Castle in Cumbria, England

Scaleby Castle is in the village of Scaleby, Cumbria, England. The castle was originally built in the early 14th century, and extended in the 15th century to form a substantial fortification. Parliamentary troops attacked the castle twice during the English Civil War, burning it. It was later restored to form a country house.

==Details==

Robert de Tilliol built Scaleby Castle after 1307, next to the village of Scaleby, 6 mi from Carlisle. The Tilliols were a well-established family in the region from the reign of Henry I onwards, and Robert was given the land for the castle by Edward I and granted the authority to build a castle by Edward II. The initial castle comprised two sets of buildings, linked by a small courtyard and protected by a curtain wall on both sides, surrounded by a large, circular, water-filled moat approximately 7.4 m wide, and an inner moat, since largely destroyed.

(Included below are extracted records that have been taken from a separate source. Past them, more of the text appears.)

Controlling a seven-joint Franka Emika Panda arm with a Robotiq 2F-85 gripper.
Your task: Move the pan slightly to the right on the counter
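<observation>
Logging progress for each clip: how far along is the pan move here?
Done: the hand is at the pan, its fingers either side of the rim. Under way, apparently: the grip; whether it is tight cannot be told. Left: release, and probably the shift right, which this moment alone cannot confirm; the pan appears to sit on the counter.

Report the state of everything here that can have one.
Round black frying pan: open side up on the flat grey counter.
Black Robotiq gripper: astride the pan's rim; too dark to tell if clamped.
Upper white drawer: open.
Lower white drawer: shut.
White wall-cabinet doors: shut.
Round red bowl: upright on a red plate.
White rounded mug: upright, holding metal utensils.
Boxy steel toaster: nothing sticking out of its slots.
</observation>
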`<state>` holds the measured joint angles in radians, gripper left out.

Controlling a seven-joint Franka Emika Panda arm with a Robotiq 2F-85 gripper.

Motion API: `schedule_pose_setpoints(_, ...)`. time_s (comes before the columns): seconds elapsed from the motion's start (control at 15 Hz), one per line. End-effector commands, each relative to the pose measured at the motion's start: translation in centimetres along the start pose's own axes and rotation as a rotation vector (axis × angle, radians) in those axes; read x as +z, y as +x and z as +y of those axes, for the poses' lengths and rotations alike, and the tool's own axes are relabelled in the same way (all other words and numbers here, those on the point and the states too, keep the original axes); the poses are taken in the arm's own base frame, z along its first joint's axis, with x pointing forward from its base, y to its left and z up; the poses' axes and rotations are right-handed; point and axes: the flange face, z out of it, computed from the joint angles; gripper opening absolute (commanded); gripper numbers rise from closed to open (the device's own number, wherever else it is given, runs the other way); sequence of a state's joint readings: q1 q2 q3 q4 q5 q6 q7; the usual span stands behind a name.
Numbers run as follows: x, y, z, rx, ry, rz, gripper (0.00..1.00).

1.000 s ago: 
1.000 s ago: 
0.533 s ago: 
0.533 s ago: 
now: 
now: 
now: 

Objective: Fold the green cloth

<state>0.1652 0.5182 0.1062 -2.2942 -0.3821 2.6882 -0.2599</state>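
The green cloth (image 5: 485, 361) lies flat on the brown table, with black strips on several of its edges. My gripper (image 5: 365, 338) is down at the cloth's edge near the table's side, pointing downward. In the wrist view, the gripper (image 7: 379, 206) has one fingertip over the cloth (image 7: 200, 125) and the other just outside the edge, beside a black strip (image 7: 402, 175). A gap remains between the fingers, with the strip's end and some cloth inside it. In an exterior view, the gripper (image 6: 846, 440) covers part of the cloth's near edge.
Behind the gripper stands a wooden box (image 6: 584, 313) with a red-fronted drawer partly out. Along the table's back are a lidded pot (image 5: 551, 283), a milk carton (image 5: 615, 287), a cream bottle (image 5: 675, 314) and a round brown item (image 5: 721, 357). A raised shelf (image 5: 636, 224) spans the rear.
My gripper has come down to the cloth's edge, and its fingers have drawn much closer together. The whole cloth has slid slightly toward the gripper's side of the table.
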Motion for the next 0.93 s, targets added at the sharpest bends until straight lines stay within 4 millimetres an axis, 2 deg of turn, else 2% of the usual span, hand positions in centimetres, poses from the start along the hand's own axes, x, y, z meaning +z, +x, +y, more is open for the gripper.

The male Tilliol line died out in 1435; the castle then passed by marriage to the Colville family. They rebuilt much of the castle in the late 15th century, including remodelling the pele tower, the great hall and the gateway, complete with a polygonal barbican. The pele tower formed a substantial fortification, about 40 ft by 30 ft across, with three floors and thick walls. The Musgrave family acquired the castle and Sir Edward Musgrave rebuilt the south range of the castle in 1596.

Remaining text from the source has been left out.